Deutsche Übersetzung:

So entsteht die höchste Meisterschaft über die Sinne.

Sanskrit Text:

tataḥ paramā-vaśyatā indriyāṇām ||55||

ततः परमावश्यता इन्द्रियाणाम् ॥५५॥

tatah parama vashyata indriyanam ||55||

Wort-für-Wort-Übersetzung:

  • tata = dann, davon, daraus, so
  • paramā = höchste, größte
  • vaśya = Herrschaft, Macht, Kontrolle
  • indriya = über die Sinne, Wahrnehmungsorgane

Kommentar

Wenn wir in der Lage sind, den Geist immer dann, wenn die Sinne nach außen gehen, wieder zurückzuziehen und innen zu behalten, so lange wir wollen, ist es pratyahara.

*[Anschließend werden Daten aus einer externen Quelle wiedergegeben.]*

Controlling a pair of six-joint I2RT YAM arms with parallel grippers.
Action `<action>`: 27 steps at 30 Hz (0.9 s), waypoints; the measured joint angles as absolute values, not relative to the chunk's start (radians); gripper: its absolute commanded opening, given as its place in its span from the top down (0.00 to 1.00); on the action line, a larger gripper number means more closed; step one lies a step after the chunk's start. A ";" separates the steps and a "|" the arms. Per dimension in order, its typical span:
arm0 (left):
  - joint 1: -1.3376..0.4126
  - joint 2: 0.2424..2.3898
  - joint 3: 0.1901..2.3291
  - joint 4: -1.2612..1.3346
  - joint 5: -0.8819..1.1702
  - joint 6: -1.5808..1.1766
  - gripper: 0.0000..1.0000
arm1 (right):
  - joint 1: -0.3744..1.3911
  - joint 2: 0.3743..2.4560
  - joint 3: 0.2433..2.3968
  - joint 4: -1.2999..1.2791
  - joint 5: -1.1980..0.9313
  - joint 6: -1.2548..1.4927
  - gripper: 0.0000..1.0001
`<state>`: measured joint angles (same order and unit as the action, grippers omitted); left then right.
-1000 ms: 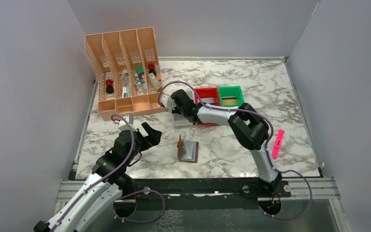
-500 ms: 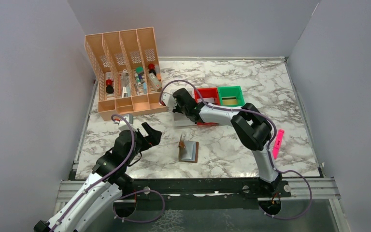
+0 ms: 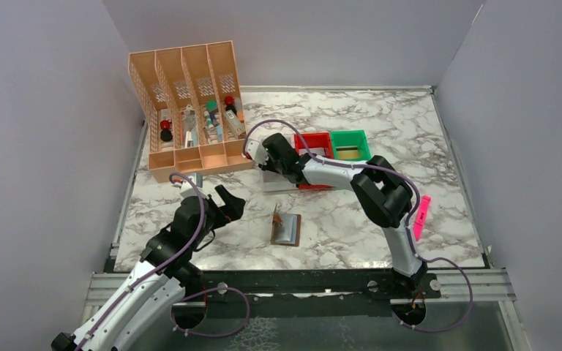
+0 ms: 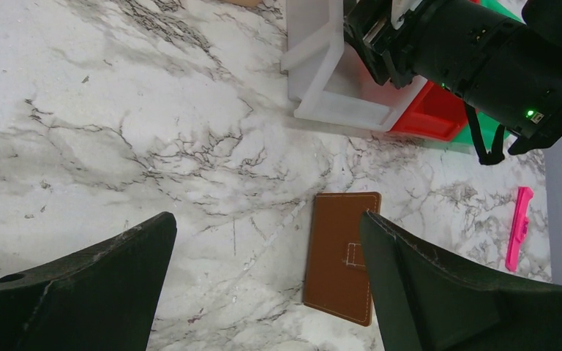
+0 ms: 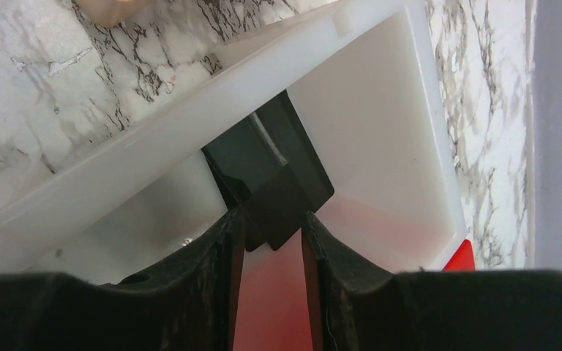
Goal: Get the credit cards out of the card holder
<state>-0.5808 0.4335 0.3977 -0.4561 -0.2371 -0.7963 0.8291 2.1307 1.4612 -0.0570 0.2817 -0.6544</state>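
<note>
The brown card holder [image 3: 285, 228] lies half unfolded on the marble, one flap standing up; the left wrist view shows its brown outer face [image 4: 340, 256]. My left gripper [image 3: 223, 201] is open and empty, a little left of the holder, which shows beside its right finger [image 4: 424, 285]. My right gripper [image 3: 263, 157] reaches into the white bin [image 3: 278, 179]. In the right wrist view its jaws [image 5: 271, 219] stand slightly apart. Dark credit cards [image 5: 271, 172] lie on the bin floor just past the fingertips, one corner between them.
An orange desk organizer [image 3: 190, 110] with pens stands at the back left. A red bin [image 3: 313, 142] and a green bin [image 3: 350, 144] sit behind the white bin. A pink highlighter [image 3: 420, 217] lies at the right.
My right gripper has shifted slightly left and back over the white bin. The left arm and the card holder have not moved.
</note>
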 measured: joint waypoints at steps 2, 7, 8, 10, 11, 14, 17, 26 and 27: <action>-0.581 0.434 0.398 -0.456 -0.237 -0.796 0.01 | 0.829 2.130 1.461 -0.058 0.279 -0.629 0.59; -0.581 0.439 0.398 -0.454 -0.235 -0.796 0.01 | 0.829 2.072 1.461 -0.080 0.270 -0.517 0.58; -0.581 0.443 0.398 -0.451 -0.232 -0.794 0.01 | 0.829 2.047 1.458 -0.084 0.268 -0.486 0.57; -0.581 0.456 0.398 -0.441 -0.219 -0.788 0.01 | 0.829 1.963 1.425 -0.078 0.260 -0.397 0.54; -0.581 0.467 0.398 -0.431 -0.208 -0.785 0.01 | 0.829 1.909 1.398 -0.076 0.257 -0.351 0.52; -0.581 0.514 0.398 -0.394 -0.166 -0.775 0.01 | 0.829 1.737 1.288 -0.057 0.246 -0.195 0.47; -0.581 0.570 0.398 -0.355 -0.112 -0.762 0.01 | 0.828 1.564 1.130 -0.026 0.230 -0.006 0.47; -0.581 0.699 0.398 -0.260 0.057 -0.714 0.01 | 0.823 1.301 0.604 -0.015 -0.020 0.497 0.46; -0.581 0.704 0.398 -0.255 0.069 -0.711 0.01 | 0.823 1.280 0.568 -0.007 -0.055 0.537 0.47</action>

Volles pratyahara ist auch, wenn über uns jemand mit dem Schlagbohrer bohrt, während wir in der Meditation sitzen und wir es nicht merken.

Da gibt es ein Ereignis aus dem Leben von Swami Sivananda. Einmal sagte er, er wolle den ganzen Tag hauptsächlich meditieren und deshalb nicht ins Büro kommen. Seine Schüler dachten in diesem Moment nicht mehr daran, daß das der Tag war, an dem die Straße gemacht werden sollte, die direkt an Swami Sivanandas kutir (Hütte) vorbeiführte. Den ganzen Tag arbeiteten die Straßenbauer also dort mit dem Preßlufthammer und allem, was so mit dem Straßenbau zusammenhängt. Am Abend, als Swami Sivananda zum satsang (gemeinsame Meditation) kam, entschuldigten sich die Schüler, daß sie ihn nicht vorgewarnt hatten. Er fragt, wieso und wovor. „Na ja, die Straßenarbeiten …“ Swami Sivananda sagte: „Ich habe nichts gehört“ und war wirklich total erstaunt, als sie ihm das sagten. Er war nicht nur höflich, sondern er hatte tatsächlich nichts gehört. Er hatte einen Preßlufthammer direkt neben seinem Meditationsraum nicht gehört. Das ist pratyahara in Vollendung.

Dieses Beispiel soll uns nun nicht frustrieren ob unseres eigenen Entwicklungsstandes, sondern uns zeigen, daß wir auch irgendwann einmal so weit kommen werden. Auch wir werden diesen Zustand erreichen. Wenn wir üben.